Jetsunma believes she had a "kind of breakdown," but it felt planned, like a lucid decision to lose control. The whole thing felt "contrived" and "totally honest" at the same time, she said. "Both sane and insane."
Her mother, oddly, seemed to know exactly what to do. "She became very strong and clear," Jetsunma said. "She walked me around the house and started talking to me very softly and made me warm milk. She made me feel safer. And then she put me to bed, tucking me inside the sheets like I was a baby."
The next morning Geraldine called Hialeah High School and asked whether she should send her daughter to classes or not. Alyce was acting very strange. Was there a school psychologist her daughter could see? "I wasn't acting like a baby anymore, but I was definitely still out of it," Jetsunma said. "Like I was directing myself in a movie."
A school counselor evaluated Alyce and sent her to the offices of Dr. Ronald Shellow, a psychiatrist who specialized in adolescent illness and juvenile delinquency. She began therapy with him that would last nearly three years and was paid for by the state vocational rehabilitation program. "I made some slow progress," she said, "but I don't remember very much of the following year -- the year I turned eighteen. Apparently I had some rather big adventures. Later on, guys would come up to me and say, 'Hey, that was a great time we had!' and I had no idea what they were talking about."
Dr. Shellow helped Alyce make the decision to move out of her parents' house and continue school and her part-time job.
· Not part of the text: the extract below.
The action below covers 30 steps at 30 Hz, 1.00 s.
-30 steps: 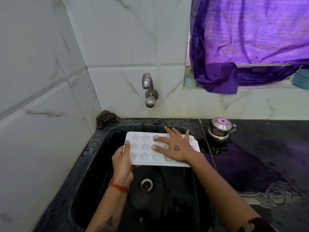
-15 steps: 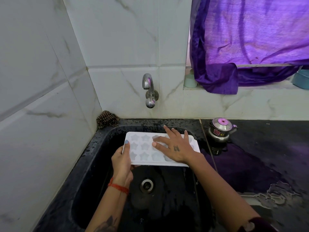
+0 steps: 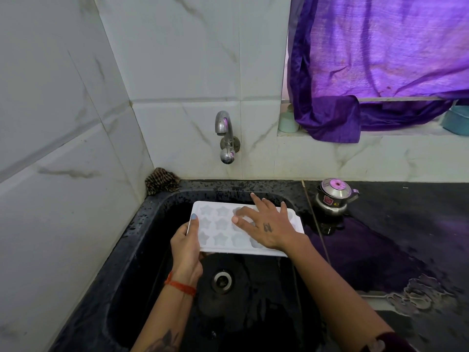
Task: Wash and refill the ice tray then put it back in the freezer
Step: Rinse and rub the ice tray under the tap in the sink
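Observation:
A white ice tray (image 3: 220, 227) with star-shaped moulds is held level over the black sink (image 3: 142, 224), below the wall tap (image 3: 225, 134). My left hand (image 3: 186, 247) grips the tray's left end, thumb on top of the rim. My right hand (image 3: 264, 226) lies flat on the tray's right half with fingers spread, covering several moulds. No water runs from the tap. The freezer is not in view.
The drain (image 3: 222, 280) sits at the sink's bottom. A striped cloth (image 3: 162, 180) lies in the back left corner. A small steel kettle (image 3: 333, 195) stands on the wet black counter (image 3: 406, 237) to the right. A purple curtain (image 3: 380, 59) hangs over the window ledge.
My right hand's fingers have shifted slightly over the moulds. The tray and my left hand stay almost where they were.

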Available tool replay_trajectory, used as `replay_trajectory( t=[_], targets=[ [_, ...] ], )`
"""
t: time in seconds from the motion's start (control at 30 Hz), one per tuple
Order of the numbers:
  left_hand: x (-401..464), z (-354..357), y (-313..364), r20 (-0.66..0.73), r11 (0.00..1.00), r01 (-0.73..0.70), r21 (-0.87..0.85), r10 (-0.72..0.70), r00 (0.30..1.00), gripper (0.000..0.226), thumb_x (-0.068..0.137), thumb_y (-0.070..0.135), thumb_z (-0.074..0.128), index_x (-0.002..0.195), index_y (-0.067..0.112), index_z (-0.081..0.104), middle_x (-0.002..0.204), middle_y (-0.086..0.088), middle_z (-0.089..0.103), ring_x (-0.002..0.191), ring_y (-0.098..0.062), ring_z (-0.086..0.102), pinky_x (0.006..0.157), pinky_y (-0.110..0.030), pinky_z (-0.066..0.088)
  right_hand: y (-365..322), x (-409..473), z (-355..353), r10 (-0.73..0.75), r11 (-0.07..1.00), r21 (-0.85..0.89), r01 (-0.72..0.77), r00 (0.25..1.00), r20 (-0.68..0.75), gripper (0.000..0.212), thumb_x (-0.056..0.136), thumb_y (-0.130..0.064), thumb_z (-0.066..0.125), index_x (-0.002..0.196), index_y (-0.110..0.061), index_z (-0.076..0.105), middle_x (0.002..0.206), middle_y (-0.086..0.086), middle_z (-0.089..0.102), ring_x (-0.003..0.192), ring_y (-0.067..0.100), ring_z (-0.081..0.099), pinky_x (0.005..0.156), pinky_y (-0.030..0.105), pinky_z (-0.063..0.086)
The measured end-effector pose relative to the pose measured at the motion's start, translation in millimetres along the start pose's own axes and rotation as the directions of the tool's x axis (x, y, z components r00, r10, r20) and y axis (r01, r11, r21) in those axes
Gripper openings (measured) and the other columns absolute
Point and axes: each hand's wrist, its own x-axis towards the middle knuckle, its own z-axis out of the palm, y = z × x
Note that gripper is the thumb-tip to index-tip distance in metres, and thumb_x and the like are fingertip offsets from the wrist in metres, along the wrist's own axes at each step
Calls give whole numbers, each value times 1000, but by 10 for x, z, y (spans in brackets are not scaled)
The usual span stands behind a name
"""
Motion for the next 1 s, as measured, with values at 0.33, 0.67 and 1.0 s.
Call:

She began doing her own cooking, learned how to live paycheck to paycheck. She broke up with her boyfriend but always found a new one. "I had to have a boyfriend," she said. "It gave me a sense of security, I think, and the illusion of support. Thinking back on it, I have the image of two puppies in a box. It's a comfort to them -- but are they really involved in caring for each other?"
More than any boyfriend it was Dr. Shellow who got her through those years. He believed in her, made her feel good. After a certain amount of time in individual analysis, he encouraged Alyce to join a therapy group he was running. In an interview Dr. Shellow -- who was given permission to discuss his treatment of Alyce -- remembered her as "overweight" but "an attractive girl who took care of herself." She tended to be hysterical rather than depressive. She had sexually provocative fantasies. She told the truth. She was concerned about being "a good girl." She wrote poetry that worried her high school teachers. Her boyfriend was a loser, her stepfather was a drunk, and her mother "had her own problems -- mostly with her husband."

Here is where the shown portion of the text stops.